Directions:
Copy out the data below. Leave nothing out and alter nothing.

Data:
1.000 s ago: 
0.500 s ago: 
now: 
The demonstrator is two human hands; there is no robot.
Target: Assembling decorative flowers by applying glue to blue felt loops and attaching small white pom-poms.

Answer to this task:
1.000 s ago: 
0.500 s ago: 
now: 
The demonstrator is two human hands; there is no robot.
Target: Assembling decorative flowers by applying glue to blue felt loops and attaching small white pom-poms.

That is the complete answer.